# Exercise instructions:
In the entries that follow, repeat exactly the lines from the one that has "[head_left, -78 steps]" through the one that has "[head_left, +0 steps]", but omit pictures.

Listed entries below:

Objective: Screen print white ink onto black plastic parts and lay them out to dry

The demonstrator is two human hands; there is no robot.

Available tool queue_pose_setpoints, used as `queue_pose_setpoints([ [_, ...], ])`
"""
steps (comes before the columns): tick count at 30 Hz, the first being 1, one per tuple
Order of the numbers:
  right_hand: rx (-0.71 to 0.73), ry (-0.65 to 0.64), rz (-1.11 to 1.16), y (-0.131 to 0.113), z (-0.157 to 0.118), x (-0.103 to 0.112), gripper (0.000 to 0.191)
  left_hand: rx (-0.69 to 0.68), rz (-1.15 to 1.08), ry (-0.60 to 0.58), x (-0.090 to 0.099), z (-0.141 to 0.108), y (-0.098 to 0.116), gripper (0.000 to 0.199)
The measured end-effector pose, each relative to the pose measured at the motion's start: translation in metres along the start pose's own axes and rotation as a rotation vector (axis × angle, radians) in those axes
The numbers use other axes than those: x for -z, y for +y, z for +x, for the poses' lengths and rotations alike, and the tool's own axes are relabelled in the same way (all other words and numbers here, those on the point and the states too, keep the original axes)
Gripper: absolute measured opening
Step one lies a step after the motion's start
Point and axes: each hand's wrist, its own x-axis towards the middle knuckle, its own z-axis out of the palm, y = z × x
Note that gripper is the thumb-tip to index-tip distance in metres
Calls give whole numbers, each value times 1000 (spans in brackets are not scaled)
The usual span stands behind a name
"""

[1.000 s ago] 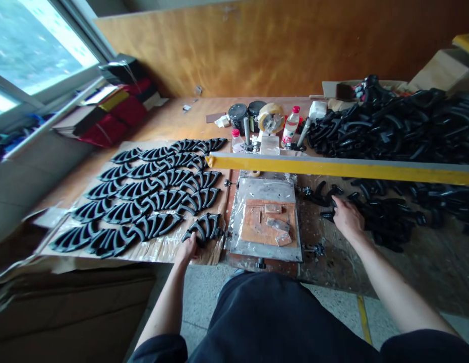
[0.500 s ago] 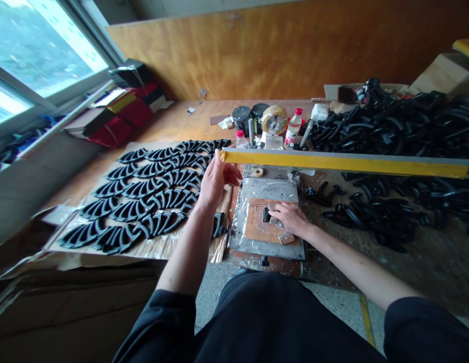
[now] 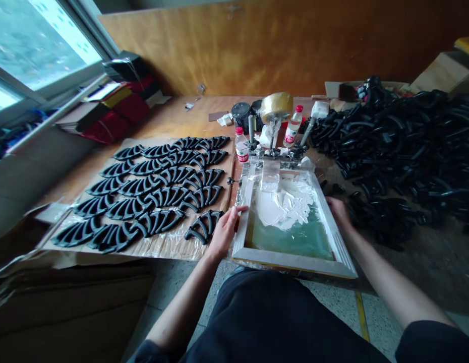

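A screen-printing frame [image 3: 337,240] with an aluminium rim lies flat in front of me, its green mesh smeared with white ink [image 3: 282,207]. My left hand [image 3: 225,228] grips the frame's left rail. My right hand [image 3: 338,214] holds its right rail. Rows of black curved plastic parts [image 3: 155,194] lie on plastic-covered cardboard to the left of my left hand. A black part was put under the frame and is hidden now.
A big heap of black curved parts [image 3: 401,146] fills the right of the table. Behind the frame stand a tape roll [image 3: 277,106], two small bottles [image 3: 294,132], dark jars [image 3: 242,115]. Red folders [image 3: 113,113] lie by the window. Cardboard sits low left.
The yellow-edged frame, raised before, has swung down flat over the metal plate. My right hand set a black part on the plate, then both hands moved onto the frame's side rails.
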Motion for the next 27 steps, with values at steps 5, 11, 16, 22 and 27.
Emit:
queue_pose_setpoints([
  [5,188,293,-46,-49,35,12,47,73,79,40,-4,14,-49,64],
  [11,477,-43,-294,-156,56,-25,38,74,307,46,-5,28,-72,57],
  [16,619,-327,-302,-140,21,-33,15,53,349,53,-5,30,-80,54],
  [22,837,-571,-167,-114,-1,-3,31,60,291,62,-5,30,-81,54],
  [27,715,-333,-129,-121,1,-19,30,56,284,36,-4,29,-79,58],
])
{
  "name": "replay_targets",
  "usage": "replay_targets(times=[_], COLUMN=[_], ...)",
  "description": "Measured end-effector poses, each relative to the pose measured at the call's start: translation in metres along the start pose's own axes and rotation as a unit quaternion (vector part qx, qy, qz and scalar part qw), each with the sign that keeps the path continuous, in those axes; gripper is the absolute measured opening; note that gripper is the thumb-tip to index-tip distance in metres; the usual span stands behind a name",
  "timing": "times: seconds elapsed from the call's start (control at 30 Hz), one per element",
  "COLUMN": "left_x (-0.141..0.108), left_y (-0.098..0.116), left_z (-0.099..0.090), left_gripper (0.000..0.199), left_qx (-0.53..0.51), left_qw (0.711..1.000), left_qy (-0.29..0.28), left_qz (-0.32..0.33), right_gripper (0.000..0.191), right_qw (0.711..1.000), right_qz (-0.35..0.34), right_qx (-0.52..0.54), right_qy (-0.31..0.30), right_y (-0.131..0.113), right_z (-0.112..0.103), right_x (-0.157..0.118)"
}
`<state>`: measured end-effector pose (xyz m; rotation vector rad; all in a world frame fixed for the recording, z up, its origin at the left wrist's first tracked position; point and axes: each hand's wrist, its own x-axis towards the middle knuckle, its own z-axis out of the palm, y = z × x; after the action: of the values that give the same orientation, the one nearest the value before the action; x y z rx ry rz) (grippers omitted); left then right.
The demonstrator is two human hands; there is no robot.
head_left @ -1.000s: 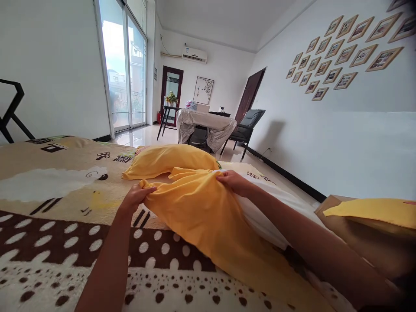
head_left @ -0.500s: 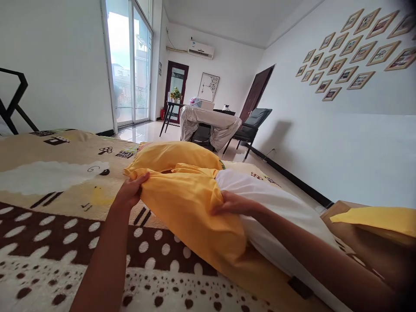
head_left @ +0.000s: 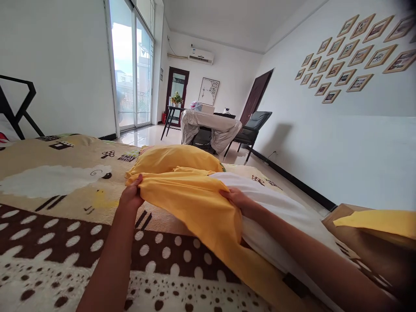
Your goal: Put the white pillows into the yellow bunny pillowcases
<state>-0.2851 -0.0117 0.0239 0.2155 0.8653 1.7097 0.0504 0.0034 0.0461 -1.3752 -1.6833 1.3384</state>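
A yellow cloth (head_left: 191,199) stretches between my two hands over the bed. My left hand (head_left: 131,195) is closed on its left corner, thumb on top. My right hand (head_left: 238,200) pinches the cloth farther right, beside a white pillow-like piece (head_left: 276,203) that lies partly under my forearm. Behind the cloth rests a plump yellow pillow (head_left: 178,157). The cloth trails down to the lower right, where my right arm hides part of the white piece.
A patterned blanket (head_left: 156,247) covers the bed. At the right edge is a brown box (head_left: 344,216) with yellow fabric (head_left: 380,222) on it. Beyond the bed stand a covered table (head_left: 211,119) and a black chair (head_left: 253,128).
My right hand has shifted slightly right and up, and the yellow cloth between my hands is stretched flatter. The view has tilted a little.
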Motion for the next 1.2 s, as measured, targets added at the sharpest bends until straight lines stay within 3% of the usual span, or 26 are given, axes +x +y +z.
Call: replay_targets(times=[0.17, 0.27, 0.33, 0.43, 0.5, 0.57, 0.63, 0.73, 0.8, 0.87, 0.97, 1.2], left_x=[0.005, 0.004, 0.000, -0.008, -0.015, -0.021, -0.026, -0.029, -0.028, -0.024, -0.014, -0.004], left_y=[-0.002, 0.000, 0.003, 0.007, 0.010, 0.013, 0.016, 0.017, 0.016, 0.013, 0.009, 0.011], left_z=[-0.006, -0.008, -0.007, -0.004, -0.001, 0.002, 0.004, 0.008, 0.010, 0.010, 0.005, -0.014], left_gripper=[0.019, 0.016, 0.014, 0.012, 0.010, 0.010, 0.011, 0.009, 0.007, 0.006, 0.007, 0.014], left_qx=[-0.008, 0.006, 0.019, 0.041, 0.055, 0.068, 0.078, 0.084, 0.078, 0.071, 0.072, 0.160], left_qw=[1.000, 1.000, 0.999, 0.998, 0.996, 0.994, 0.993, 0.991, 0.991, 0.991, 0.989, 0.981], left_qy=[0.003, -0.009, -0.018, -0.027, -0.030, -0.030, -0.032, -0.030, -0.019, -0.007, 0.004, -0.002], left_qz=[-0.003, 0.007, 0.022, 0.050, 0.065, 0.077, 0.085, 0.098, 0.108, 0.118, 0.128, 0.112], right_gripper=[0.042, 0.034, 0.027, 0.019, 0.018, 0.018, 0.026, 0.031, 0.024, 0.018, 0.018, 0.019], right_qw=[0.997, 0.969, 0.923, 0.855, 0.768, 0.682, 0.649, 0.628, 0.613, 0.610, 0.628, 0.672], right_qz=[0.040, 0.014, -0.009, -0.080, -0.196, -0.306, -0.350, -0.331, -0.300, -0.284, -0.282, -0.292], right_qx=[-0.059, -0.242, -0.374, -0.481, -0.573, -0.640, -0.665, -0.692, -0.715, -0.730, -0.723, -0.680], right_qy=[0.003, 0.050, 0.097, 0.176, 0.208, 0.175, 0.120, 0.131, 0.149, 0.121, 0.060, 0.013], right_y=[-0.008, -0.020, -0.028, -0.038, -0.039, -0.036, -0.028, -0.017, -0.013, -0.013, -0.017, -0.032], right_z=[-0.038, -0.039, -0.032, -0.006, 0.020, 0.051, 0.082, 0.114, 0.123, 0.124, 0.119, 0.109], right_x=[0.005, 0.005, 0.003, -0.007, -0.020, -0.034, -0.043, -0.042, -0.034, -0.026, -0.025, -0.043])
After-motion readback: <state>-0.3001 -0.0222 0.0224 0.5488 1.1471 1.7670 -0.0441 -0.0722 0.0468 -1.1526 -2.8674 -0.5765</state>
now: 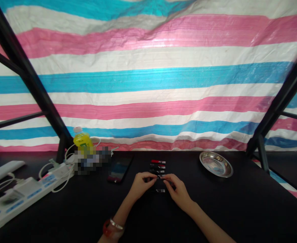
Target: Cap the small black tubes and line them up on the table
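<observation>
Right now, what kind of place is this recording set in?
Probably a makeshift workstation, not a proper shop: a striped plastic tarp hangs behind a black table under black metal frame struts, with a power strip and a metal dish.

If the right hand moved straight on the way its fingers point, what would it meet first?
The right hand points left, so it would probably first meet the left hand, whose fingertips pinch the same small dark pen-like item.

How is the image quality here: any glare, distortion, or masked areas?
Head view: wide-angle bending bows the tarp stripes; glare on the steel dish; a pixelated patch masks things beside the bottle; the hands and pens are small, soft.
</observation>
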### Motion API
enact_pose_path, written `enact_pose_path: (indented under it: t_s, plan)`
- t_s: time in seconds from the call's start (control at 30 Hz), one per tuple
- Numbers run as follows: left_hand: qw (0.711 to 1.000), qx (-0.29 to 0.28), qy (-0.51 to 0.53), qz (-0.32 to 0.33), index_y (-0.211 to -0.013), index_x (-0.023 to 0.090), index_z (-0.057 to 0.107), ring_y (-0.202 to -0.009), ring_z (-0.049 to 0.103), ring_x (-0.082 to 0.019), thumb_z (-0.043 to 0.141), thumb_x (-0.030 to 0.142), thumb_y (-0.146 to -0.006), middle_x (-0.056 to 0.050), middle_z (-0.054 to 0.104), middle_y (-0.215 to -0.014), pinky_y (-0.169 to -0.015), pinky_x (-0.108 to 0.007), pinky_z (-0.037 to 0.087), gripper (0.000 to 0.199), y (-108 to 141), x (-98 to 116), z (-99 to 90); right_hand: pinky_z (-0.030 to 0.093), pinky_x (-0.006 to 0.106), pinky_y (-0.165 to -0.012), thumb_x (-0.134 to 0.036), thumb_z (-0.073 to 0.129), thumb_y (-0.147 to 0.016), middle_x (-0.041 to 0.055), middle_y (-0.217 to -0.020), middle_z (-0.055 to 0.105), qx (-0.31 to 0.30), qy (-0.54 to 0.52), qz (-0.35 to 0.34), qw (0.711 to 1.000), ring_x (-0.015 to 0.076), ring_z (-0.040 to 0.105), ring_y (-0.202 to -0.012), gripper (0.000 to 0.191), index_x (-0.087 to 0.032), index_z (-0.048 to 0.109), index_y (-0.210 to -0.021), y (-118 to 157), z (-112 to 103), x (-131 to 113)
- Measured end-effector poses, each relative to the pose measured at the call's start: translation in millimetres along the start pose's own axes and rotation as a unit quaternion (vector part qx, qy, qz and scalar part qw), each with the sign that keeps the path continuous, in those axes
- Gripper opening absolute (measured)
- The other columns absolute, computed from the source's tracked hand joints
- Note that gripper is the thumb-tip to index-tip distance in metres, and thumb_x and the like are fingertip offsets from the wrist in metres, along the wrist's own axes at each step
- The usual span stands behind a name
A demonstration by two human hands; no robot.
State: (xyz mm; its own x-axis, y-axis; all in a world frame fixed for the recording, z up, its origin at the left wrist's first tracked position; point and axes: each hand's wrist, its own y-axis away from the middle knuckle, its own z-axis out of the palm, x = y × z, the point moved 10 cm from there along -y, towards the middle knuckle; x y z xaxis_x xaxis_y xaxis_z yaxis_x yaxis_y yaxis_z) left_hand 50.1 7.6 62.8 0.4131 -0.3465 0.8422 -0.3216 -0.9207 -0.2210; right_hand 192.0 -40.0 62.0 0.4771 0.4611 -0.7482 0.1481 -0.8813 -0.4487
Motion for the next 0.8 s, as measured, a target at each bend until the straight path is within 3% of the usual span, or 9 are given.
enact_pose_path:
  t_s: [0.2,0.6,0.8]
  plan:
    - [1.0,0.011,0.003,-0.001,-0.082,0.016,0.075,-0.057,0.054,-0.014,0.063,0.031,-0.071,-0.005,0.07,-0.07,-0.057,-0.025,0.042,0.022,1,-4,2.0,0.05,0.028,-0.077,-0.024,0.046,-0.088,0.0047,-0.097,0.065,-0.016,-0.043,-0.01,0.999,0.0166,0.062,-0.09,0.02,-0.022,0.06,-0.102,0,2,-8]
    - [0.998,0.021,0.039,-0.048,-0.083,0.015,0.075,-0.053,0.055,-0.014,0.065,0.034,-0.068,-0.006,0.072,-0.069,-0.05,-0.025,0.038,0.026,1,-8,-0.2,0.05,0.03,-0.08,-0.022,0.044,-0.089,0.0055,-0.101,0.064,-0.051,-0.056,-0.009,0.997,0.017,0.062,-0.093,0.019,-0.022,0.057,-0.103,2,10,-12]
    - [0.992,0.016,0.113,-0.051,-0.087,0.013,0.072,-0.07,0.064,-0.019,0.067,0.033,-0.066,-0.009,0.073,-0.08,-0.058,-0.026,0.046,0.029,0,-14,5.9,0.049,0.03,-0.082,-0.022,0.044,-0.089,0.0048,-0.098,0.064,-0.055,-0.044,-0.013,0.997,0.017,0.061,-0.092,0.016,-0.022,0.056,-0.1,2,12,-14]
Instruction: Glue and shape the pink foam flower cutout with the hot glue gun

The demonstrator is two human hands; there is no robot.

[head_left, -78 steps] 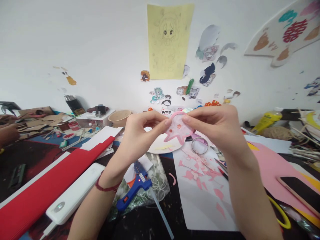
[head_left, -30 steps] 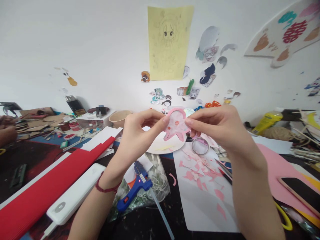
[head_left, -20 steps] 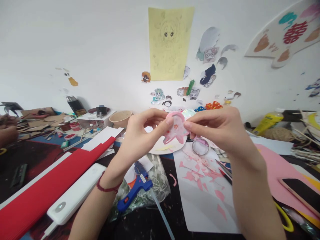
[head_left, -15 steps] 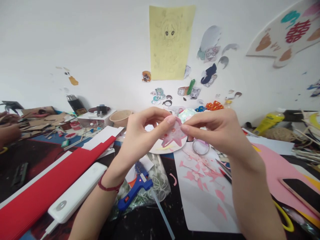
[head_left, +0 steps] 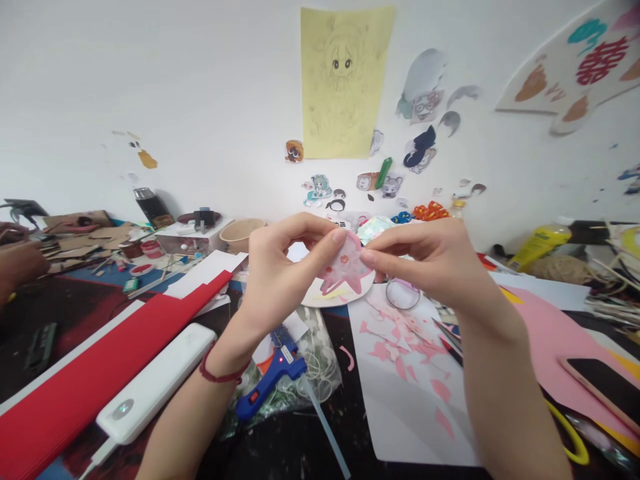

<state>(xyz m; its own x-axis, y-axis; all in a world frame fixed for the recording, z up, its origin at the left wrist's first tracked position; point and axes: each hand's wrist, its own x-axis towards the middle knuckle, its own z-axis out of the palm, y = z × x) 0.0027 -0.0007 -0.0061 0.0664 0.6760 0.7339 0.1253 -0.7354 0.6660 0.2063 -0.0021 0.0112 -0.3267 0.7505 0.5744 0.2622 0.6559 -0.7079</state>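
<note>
Between my two hands, above the table, is a small pink paper piece (head_left: 345, 267) with small red flowers and a darker pink star-shaped lower edge. My left hand (head_left: 290, 267) pinches its upper left side between thumb and fingers. On the right edge, my right hand (head_left: 425, 257) closes thumb against fingers, gripping the same piece. Behind and below it shows a round white disc (head_left: 327, 297) with a yellow mark. A ring-shaped object (head_left: 403, 295) lies just below my right hand. Under my left wrist rests a blue glue gun (head_left: 280, 373) with a clear glue stick in it.
White paper (head_left: 415, 427) bears several pink scraps. At left lie a red folded sheet (head_left: 115, 360) and a white power strip-like device (head_left: 155, 383). A phone (head_left: 605, 387) and pink sheet (head_left: 530, 327) are at right. Another person's hand (head_left: 20, 267) is at far left.
My hands keep their grip on the pink piece, which has tilted slightly. At far left the other person's hand has shifted a little.
</note>
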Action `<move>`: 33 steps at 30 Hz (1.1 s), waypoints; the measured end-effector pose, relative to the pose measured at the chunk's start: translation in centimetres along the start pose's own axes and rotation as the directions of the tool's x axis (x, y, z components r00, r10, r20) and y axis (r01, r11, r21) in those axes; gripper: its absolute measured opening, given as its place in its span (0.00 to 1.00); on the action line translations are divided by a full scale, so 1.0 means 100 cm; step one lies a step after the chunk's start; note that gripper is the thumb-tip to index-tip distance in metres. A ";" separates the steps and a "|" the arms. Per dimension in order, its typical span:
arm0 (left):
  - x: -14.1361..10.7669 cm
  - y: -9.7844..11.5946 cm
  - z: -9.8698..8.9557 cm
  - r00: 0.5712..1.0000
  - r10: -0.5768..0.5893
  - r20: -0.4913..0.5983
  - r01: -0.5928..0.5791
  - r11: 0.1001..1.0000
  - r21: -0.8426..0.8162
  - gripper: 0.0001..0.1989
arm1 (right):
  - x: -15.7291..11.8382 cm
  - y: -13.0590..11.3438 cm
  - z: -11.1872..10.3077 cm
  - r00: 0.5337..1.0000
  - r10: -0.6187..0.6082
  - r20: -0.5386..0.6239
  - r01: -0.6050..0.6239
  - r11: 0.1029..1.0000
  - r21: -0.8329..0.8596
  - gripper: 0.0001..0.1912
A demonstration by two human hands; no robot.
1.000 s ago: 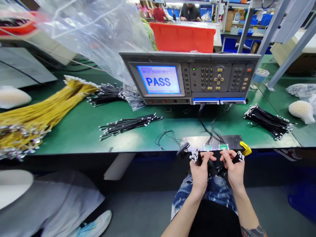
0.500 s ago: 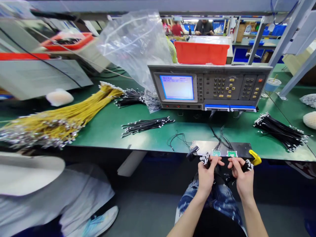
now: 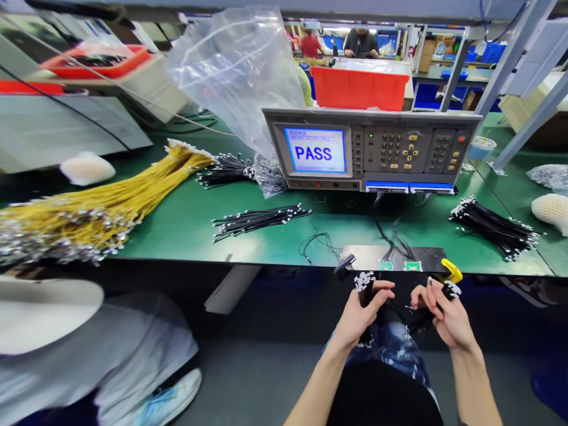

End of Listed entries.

# Response:
[head_left, -78 steps] 
[head_left, -30 steps] 
[head_left, -20 steps] 
[head_left, -15 steps] 
[head_left, +0 steps] 

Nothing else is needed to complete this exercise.